Absence of cruelty in the death of tuna in the almadraba
Death is never more than this: to die. It always comes to the same end. The slaughter of animals for human consumption implies their death en masse. The slaughterhouses of any species of poultry, livestock, fishery or fish farm entail the sad spectacle of the death and subsequent bleeding of the animal, inevitable to ensure that their meat is edible and of good quality.
Civilization tries to mitigate cruelty as much as possible by controlling the process to avoid useless suffering. The almadraba is no different and fish are now loaded on board using ropes and cranes instead of hooks.
The quality of tuna meat depends directly on a quick death and rigor mortis of the fish. The method is a fleeting, accurate knife cut in the gills that achieves the desired quick death and avoids suffering.
Slow fish: good, clean and fair
The almadraba is a good fishing method because it is not aggressive, massive or indiscriminate but legal, selective and random, respecting the species and the survival of the younger fish with their life cycle and migratory customs.
Almadraba is environmentally friendly, not polluting, invasive or disrespectful to the environment. As a natural method it does not need cutting-edge technology but instead uses simple manual, artisanal, human resources.
Since the number of fish that will be caught is not known in advance, since it is not an extensive production system but accounts for less than 2% of the world’s catch and since it is an ancestral and traditional form of fishing and a way of life for people based on historic rights of vital social importance, the almadraba is fair.
All these reasons lead to one striking conclusion: the absolute sustainability of almadraba fishing gear.

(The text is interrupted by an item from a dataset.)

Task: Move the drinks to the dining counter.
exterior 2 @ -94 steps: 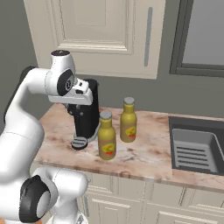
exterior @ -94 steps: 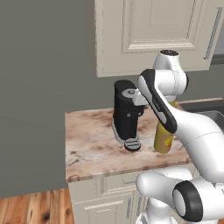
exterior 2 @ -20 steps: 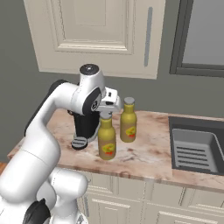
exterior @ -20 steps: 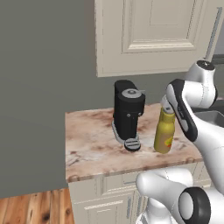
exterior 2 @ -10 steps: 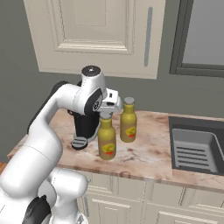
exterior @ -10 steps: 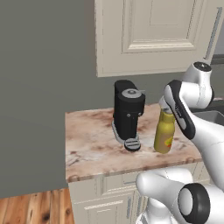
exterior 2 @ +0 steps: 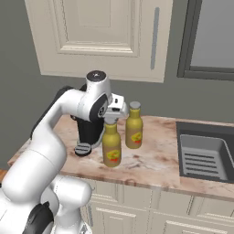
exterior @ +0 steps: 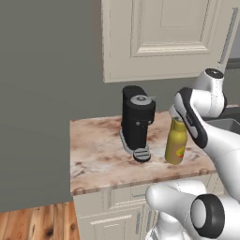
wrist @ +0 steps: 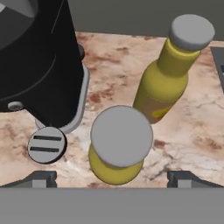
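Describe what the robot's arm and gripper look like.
The arm is made of thick, rounded, glossy white segments with dark grey to black bands and discs at the joints, one topped by a round dark cap. No cables or markings show. The gripper ends in two small dark grey, blocky finger tips.

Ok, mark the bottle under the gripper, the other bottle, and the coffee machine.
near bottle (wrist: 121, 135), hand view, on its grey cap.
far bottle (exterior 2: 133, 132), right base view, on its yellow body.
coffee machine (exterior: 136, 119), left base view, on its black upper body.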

It could be argued that, having reached the harsh reality that thunnus thynnus is currently endangered — pushed to the edge of extinction by the voracious, interminable consumption of major markets like the Japanese with its refrigerated ships — it makes no difference which fishing gear or method we are talking about and that what is needed is an all-inclusive moratorium that would ban commercial fishing worldwide. I do not agree with this view. What must be controlled or even prohibited by strict, coercive regulations is purse seine fishing and its unlimited fleet of big ships.
I insist that due to its immediacy and ease of control the almadraba does not contribute to endangering the species. The application of a maximum annual catch in almadraba gear is easy to monitor and sufficient to protect the future viability of the tuna. In this way, following the EU directives at all times, the desired recovery and consolidation of the species would be assured, the historic rights of the method respected and the way of life and subsistence of the Andalusian villages that make a living from the sea preserved for future generations.